Tudo se conjuga. Os dois avançados podem recuar e atrair a linha defensiva para que Dumfries a ataque, com o tal passe dos médios, ou eles próprios fazerem contramovimentos (simular recuo para atacar as costas). Tudo obriga a atenção permanente, sobretudo dos centrais e laterais adversários. A questão de Aursnes poder ser exposto por Dumfries é desde logo pertinente. Tal como a velocidade de Otamendi diante de Thuram ou Lautaro.

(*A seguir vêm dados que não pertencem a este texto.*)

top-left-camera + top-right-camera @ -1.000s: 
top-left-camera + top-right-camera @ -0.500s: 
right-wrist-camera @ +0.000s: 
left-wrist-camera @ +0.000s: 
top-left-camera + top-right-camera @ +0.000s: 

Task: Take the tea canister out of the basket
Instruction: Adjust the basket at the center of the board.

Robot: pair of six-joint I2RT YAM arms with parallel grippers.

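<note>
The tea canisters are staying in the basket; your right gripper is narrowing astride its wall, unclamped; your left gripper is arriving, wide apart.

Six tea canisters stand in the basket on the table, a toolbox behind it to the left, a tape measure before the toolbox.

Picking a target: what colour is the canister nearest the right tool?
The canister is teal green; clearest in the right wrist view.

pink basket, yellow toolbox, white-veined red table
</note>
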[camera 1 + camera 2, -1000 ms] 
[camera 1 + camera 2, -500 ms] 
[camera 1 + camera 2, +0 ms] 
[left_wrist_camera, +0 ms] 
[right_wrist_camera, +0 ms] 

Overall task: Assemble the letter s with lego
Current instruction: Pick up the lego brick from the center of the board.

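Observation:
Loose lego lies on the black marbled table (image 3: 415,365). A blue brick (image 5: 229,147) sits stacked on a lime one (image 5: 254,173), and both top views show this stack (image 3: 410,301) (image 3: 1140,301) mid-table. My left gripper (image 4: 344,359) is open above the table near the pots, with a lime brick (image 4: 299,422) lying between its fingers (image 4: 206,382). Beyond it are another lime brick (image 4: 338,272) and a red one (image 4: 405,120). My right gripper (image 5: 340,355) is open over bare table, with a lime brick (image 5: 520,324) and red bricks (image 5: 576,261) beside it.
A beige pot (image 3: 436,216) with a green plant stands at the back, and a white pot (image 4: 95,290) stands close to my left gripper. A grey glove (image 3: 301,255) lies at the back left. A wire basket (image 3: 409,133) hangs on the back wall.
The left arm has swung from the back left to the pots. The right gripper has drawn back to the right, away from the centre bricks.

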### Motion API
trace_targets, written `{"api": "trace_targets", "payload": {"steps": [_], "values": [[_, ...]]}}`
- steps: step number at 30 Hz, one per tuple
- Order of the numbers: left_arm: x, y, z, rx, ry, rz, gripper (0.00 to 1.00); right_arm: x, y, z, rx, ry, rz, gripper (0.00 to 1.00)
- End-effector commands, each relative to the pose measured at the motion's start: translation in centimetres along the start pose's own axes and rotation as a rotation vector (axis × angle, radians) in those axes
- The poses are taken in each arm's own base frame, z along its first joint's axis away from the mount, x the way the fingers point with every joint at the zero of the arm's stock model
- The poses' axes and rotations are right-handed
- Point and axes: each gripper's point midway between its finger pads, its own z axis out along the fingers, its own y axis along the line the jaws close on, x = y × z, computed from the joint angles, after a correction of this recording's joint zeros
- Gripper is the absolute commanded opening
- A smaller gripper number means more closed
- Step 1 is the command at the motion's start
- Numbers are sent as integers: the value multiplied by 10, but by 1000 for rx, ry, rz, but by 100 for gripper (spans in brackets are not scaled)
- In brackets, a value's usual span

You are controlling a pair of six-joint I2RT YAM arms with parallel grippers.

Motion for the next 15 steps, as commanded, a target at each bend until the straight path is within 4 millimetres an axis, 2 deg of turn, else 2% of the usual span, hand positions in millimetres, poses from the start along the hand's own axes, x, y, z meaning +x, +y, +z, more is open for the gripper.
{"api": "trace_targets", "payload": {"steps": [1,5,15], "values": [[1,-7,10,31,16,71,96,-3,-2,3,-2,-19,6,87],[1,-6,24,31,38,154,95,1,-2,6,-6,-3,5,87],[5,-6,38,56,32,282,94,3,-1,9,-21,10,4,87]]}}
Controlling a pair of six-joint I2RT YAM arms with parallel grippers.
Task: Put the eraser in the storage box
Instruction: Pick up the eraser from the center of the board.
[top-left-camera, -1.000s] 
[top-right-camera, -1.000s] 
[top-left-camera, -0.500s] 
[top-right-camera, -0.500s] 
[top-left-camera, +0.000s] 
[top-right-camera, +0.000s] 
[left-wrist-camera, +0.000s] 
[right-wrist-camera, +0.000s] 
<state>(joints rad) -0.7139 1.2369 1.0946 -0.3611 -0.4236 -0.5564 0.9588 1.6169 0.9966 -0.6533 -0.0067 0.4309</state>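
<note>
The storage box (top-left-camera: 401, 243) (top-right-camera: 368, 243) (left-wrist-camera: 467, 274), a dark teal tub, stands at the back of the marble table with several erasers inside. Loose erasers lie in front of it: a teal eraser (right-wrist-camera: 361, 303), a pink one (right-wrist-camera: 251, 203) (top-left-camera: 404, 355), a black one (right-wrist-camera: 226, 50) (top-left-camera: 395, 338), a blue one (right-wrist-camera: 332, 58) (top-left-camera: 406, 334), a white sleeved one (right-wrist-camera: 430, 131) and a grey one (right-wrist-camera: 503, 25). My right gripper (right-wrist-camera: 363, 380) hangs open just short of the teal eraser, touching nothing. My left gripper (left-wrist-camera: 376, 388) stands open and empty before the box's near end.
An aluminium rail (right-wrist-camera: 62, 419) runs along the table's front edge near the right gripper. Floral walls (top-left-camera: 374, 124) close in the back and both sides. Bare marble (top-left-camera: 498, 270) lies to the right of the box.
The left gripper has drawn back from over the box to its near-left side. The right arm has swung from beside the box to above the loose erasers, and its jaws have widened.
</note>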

Depois, as bolas paradas serão naturalmente muito importantes, com Hakan Çalhanoglu como mestre.

FALTA DE LARGURA

O 3-5-2 pode obviamente ser exposto nos flancos por extremos de linha. Algo que o Benfica só terá se colocar Di María ou David Neres sobre a esquerda. Aconteceu no clássico com o FC Porto, com Aursnes – embora numa situação de superioridade numérica – a combinar bem com o brasileiro. No entanto, jogar em San Siro, perante uma equipa muito perigosa nos vários momentos do jogo e com uma resposta ‘em espelho’ desfavorável – força italiana nos flancos, menor capacidade defensiva portuguesa aí; velocidade superior de Dumfries em relação a Aursnes, se o norueguês se mantiver na defesa; inferioridade numérica no meio-campo de 2 para 3, uma vez que mesmo Rafa baixando não acrescenta boa tomada de decisão para escapar ao aperto transalpino; dificuldades na saída da contrapressão por parte das águias – aconselha cautelas. 

EQUILÍBRIO COMO RESPOSTA

Além de ter de atacar pelos flancos, o Benfica deverá estar sobretudo equilibrado, com Schmidt a ter de encontrar uma resposta na mistura certa de talento, classe e velocidade, com a tomada de decisão e pausa apropriadas que lhe garantam ter bola em zonas altas no Giuseppe Meazza. Embora não seja excessivamente preocupante para uma equipa italiana, retirar a posse a jogadores como Çalhanoglu, Mkhitaryan e Barella, significa anular grande parte do seu poderio. A seguir, a concentração deve estar 'a top' em todos os restantes momentos.